GOAL OF THE EXERCISE -> Which lines have the string "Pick"? Copy all of them from the entries below.

RECORDED DATA ->
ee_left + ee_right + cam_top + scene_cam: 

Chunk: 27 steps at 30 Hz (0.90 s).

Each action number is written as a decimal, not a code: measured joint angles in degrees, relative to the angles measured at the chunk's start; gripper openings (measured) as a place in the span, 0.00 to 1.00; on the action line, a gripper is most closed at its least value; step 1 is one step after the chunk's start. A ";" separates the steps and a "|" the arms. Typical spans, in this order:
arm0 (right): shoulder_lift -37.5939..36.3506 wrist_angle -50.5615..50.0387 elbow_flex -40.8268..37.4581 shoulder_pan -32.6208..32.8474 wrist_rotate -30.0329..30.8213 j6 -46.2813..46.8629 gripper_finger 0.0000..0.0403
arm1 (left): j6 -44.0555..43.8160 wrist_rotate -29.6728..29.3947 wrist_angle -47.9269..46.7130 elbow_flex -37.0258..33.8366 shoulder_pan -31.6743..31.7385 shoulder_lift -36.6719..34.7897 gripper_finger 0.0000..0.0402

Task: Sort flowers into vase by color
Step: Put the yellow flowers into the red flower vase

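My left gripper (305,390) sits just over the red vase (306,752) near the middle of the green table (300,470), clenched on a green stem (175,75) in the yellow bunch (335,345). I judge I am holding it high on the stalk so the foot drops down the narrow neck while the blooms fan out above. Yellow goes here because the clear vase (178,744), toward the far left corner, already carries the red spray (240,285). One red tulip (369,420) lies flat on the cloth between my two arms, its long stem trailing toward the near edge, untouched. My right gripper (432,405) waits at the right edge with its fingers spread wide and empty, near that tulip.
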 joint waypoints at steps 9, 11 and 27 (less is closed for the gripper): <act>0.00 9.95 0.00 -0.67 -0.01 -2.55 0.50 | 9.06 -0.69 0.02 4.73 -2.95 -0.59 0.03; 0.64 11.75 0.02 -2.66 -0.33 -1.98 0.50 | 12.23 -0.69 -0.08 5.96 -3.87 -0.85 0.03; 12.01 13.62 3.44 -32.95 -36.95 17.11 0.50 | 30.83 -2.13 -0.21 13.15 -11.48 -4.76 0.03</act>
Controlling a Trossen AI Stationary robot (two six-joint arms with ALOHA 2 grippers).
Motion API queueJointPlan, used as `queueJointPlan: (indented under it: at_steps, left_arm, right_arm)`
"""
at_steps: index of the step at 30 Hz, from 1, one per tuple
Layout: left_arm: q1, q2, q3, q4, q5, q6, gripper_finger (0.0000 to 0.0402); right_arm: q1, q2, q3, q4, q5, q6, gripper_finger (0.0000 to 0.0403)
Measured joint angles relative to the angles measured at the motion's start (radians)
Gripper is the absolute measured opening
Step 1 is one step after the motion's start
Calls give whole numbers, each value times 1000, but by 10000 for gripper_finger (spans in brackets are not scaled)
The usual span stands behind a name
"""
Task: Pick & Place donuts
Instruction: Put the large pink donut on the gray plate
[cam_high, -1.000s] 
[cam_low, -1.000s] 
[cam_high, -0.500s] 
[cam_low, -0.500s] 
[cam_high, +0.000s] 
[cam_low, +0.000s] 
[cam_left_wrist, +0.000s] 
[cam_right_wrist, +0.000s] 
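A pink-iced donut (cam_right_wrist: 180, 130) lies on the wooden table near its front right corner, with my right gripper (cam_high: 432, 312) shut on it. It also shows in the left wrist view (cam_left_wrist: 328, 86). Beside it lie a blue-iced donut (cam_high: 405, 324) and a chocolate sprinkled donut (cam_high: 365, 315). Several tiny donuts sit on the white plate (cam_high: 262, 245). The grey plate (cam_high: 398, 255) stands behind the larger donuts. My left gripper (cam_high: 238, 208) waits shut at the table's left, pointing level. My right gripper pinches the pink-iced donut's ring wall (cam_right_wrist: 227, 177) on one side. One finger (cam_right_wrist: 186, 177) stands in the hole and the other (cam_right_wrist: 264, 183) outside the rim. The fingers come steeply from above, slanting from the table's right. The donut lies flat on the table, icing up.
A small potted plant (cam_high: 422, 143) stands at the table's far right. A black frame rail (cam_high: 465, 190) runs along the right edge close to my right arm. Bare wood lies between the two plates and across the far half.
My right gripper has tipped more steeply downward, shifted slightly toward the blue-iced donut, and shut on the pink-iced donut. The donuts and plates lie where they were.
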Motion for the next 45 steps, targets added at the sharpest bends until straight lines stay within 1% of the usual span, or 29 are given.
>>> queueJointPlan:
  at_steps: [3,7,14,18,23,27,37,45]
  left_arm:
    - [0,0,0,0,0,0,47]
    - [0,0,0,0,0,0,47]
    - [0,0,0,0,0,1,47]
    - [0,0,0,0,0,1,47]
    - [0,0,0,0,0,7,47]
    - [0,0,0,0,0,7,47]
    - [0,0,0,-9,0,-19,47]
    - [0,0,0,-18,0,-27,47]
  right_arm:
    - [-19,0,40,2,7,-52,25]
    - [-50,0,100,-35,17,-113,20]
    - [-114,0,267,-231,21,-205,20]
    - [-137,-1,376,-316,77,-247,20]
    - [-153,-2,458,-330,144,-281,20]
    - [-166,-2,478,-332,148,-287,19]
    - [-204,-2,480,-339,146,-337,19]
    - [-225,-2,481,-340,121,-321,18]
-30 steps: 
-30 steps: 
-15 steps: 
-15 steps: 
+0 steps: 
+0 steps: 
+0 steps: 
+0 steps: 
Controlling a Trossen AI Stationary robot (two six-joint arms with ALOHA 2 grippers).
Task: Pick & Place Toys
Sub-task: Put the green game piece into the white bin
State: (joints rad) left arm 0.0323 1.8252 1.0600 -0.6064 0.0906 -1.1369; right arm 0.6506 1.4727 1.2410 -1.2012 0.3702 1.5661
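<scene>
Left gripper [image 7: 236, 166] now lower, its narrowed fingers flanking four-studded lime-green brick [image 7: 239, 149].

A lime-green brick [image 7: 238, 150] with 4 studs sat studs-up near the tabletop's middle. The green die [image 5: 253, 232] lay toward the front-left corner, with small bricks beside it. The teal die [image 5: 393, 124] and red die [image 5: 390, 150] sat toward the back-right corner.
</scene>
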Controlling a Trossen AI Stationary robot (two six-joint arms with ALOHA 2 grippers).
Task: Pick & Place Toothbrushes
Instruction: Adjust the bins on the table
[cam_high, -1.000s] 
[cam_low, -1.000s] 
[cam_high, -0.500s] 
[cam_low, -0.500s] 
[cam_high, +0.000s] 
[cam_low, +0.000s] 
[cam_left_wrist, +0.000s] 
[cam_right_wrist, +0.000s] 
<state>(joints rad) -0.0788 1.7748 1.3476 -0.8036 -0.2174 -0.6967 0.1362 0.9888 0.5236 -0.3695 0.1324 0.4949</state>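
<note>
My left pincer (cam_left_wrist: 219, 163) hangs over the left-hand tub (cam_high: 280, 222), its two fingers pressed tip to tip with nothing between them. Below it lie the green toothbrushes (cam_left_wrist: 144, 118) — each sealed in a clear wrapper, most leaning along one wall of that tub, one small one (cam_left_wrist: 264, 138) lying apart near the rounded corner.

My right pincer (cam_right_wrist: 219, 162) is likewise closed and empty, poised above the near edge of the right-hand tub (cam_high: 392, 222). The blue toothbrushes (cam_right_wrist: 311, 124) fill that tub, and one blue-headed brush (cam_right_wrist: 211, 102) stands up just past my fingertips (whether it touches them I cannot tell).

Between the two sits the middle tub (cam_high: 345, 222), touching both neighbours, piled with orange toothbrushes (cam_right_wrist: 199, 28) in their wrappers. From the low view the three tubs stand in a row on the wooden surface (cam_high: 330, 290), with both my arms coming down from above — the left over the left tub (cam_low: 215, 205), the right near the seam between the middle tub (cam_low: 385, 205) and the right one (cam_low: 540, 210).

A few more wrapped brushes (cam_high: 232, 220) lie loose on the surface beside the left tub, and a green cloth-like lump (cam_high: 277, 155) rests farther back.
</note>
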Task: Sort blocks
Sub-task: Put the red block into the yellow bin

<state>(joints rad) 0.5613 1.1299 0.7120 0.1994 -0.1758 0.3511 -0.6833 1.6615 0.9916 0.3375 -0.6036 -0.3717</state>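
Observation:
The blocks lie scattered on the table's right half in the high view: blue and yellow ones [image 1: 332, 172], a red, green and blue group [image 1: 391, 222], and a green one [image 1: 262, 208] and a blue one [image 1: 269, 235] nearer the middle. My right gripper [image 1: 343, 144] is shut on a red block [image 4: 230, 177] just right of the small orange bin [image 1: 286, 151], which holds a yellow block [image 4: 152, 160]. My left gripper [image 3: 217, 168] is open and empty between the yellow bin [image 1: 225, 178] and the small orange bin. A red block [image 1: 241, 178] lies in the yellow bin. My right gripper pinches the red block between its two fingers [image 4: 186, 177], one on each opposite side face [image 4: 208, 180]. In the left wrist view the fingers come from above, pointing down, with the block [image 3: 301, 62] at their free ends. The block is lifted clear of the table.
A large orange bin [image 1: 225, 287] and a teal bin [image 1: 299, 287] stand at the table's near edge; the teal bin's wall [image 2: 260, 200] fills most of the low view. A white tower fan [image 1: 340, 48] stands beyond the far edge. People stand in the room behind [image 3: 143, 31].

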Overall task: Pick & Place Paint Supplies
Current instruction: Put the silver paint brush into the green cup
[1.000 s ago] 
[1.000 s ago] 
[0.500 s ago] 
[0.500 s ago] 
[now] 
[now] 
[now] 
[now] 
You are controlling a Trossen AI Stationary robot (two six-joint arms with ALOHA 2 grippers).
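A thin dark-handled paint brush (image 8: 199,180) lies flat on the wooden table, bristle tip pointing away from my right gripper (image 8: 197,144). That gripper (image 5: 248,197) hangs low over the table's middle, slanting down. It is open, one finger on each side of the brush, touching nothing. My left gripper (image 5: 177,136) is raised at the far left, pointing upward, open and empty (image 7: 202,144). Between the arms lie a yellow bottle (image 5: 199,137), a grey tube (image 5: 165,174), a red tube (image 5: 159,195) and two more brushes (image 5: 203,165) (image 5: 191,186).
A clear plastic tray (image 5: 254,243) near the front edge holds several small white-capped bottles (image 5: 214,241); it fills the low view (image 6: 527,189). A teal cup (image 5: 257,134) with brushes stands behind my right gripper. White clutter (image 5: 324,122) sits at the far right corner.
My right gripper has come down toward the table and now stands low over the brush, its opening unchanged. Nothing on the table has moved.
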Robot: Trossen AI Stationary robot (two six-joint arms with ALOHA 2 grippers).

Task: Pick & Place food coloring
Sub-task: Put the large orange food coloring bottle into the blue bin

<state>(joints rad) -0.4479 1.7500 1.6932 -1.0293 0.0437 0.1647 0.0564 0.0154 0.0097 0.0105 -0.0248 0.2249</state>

REPLY ->
Task: Pick & Place donuts
Task: Pick & Place Toys
Task: Pick & Place Toothbrushes
Overall task: Pick & Place Paint Supplies
Task: Pick & Place food coloring

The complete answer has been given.